Currently in Vancouver, the rapid transit assets owned by the province are split between three crown corporations.
Bill 2 would consolidate all these assets under the BC Transportation Financing Authority while maintaining the level of service. This would allow for streamlining, cost saving and better management. While this bill helps to cut down on bureaucratic clutter, it does not deal with the larger issues facing transit in Metro Vancouver.
Below is the text of my contribution to the debate.
I rise to speak just briefly at second reading of this bill to outline an issue that I think may have been overlooked over this bill. As the bill notes, there are currently…. These rapid transit assets owned by the province are split amongst three Crown corporations in the area: Expo Line and the West Coast Express held by B.C. Transit, the Millennium Line held by Rapid Transit Project 2000 Ltd. and the Evergreen line held by B.C. Transportation Financing Authority. Bill 2 would consolidate these into one entity while maintaining the level of service.
Now, it’s hard to argue that consolidation of assets spread around three is not actually a good thing. It would streamline administration, provide cost savings and, presumably, better management of the whole system at all. These assets, of course, would be transferred into and operated by TransLink.

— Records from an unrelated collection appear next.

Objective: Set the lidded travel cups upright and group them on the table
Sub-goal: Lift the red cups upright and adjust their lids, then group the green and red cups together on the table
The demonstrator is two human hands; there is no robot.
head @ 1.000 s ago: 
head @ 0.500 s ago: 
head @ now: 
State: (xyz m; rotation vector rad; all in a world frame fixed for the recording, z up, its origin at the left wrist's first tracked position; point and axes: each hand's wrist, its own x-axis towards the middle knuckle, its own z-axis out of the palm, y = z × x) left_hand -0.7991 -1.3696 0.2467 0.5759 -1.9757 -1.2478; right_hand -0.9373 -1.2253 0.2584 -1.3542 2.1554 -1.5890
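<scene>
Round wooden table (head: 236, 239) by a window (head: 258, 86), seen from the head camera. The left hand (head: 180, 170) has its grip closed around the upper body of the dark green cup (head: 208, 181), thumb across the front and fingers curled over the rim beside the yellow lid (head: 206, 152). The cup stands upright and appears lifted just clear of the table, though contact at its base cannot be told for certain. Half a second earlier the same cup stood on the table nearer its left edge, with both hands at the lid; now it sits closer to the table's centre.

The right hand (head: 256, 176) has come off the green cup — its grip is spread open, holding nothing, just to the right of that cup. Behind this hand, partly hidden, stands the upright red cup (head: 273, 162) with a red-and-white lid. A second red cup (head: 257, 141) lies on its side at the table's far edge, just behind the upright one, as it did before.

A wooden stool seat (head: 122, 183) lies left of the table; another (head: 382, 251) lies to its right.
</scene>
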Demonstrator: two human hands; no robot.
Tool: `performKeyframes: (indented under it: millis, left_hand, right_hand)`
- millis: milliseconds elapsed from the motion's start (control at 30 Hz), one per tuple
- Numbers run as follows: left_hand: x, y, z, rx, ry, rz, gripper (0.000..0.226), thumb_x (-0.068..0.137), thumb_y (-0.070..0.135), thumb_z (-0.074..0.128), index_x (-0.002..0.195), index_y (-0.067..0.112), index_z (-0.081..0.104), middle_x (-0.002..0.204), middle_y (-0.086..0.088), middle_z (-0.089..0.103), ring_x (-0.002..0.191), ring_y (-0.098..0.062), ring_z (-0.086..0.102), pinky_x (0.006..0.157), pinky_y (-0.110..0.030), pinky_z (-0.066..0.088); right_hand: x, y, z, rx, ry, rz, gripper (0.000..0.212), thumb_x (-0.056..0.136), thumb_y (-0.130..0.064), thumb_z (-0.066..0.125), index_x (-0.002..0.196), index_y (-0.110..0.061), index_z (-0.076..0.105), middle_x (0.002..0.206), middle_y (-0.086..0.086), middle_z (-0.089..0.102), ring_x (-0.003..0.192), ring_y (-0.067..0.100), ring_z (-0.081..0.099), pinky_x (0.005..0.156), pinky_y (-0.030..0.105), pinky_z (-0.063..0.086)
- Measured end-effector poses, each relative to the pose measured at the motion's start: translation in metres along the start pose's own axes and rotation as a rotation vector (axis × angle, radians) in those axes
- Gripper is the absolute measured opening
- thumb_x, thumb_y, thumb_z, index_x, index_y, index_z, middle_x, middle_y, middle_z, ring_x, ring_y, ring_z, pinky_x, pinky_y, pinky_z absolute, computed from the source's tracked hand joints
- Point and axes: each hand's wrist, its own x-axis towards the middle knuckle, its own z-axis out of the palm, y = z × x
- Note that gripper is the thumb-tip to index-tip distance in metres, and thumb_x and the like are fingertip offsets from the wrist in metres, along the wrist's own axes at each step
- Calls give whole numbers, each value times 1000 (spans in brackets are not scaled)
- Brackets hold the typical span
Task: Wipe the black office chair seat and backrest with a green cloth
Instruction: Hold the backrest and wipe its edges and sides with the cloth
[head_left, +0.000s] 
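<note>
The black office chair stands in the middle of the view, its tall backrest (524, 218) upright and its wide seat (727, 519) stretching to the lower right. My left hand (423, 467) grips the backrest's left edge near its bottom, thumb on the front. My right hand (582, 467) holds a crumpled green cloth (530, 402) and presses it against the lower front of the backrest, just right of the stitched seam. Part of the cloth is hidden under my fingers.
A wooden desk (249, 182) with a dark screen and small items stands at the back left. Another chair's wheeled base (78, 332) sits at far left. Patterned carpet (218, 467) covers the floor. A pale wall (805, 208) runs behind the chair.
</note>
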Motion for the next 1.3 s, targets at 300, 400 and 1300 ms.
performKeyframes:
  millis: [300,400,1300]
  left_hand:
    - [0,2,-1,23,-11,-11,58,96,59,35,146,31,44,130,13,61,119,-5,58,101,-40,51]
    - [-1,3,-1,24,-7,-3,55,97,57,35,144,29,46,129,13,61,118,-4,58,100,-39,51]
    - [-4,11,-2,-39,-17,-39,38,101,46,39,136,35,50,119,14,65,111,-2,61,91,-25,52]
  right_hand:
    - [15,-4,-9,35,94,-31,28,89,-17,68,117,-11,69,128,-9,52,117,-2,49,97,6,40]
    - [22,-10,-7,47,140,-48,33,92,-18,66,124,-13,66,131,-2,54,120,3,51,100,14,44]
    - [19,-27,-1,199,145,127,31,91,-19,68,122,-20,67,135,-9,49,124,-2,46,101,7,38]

Cutting down the bureaucratic clutter in the region of Metro Vancouver, I would argue, is a good thing. Nobody quite knows who is on second base at times or first base at times with the plethora of these Crown corporations with their different jurisdictions.
But here is the problem. TransLink has lost the support of the public. Nowhere is this more true than seeing the discussions happening with respect to the upcoming plebiscite in Vancouver.
This no longer becoming a question of: should Vancouver have transport or not? This is not a question of: is the PST increase a means and ways of funding the transit improvements in Vancouver? What’s happening in Vancouver is that this plebiscite is becoming a plebiscite on TransLink, and that is most unfortunate.
That’s most unfortunate because here in this bill we have bringing together assets into a Crown corporation that has lost the public trust. In doing so, the public will question the rationale behind this. The public will question whether or not bringing in TransLink is the right thing to do. The public will question whether or not this is actually going to improve service.
Accountability is the keystone — and was the keystone — of the original vision of TransLink. It was envisioned as a regional authority to be run by a local and elected board. But now, of course, it’s no longer the case. We have an appointed board. We have an appointed board which is not accountable to the voters. The council of mayors, which makes recommendations and have to live with the consequences of decisions being made, is elected. But they don’t actually have the control over the process and decision-making.
This bill is bringing more assets into an organization, TransLink, a Crown corporation that will have more control and more voice over what the mayors must implement, at the same time as it’s losing the confidence of the general public. In order to deal with the root cause, the root problem, that exists — that is, the lack of public support for TransLink — we’ll need to explore, in committee stage, how the government plans to actually assure us that as it brings more and more assets into the Crown corporation for transit, it does so in means and ways that do not ignore the underlying fundamental issue, which is rebuilding public trust and public confidence in TransLink.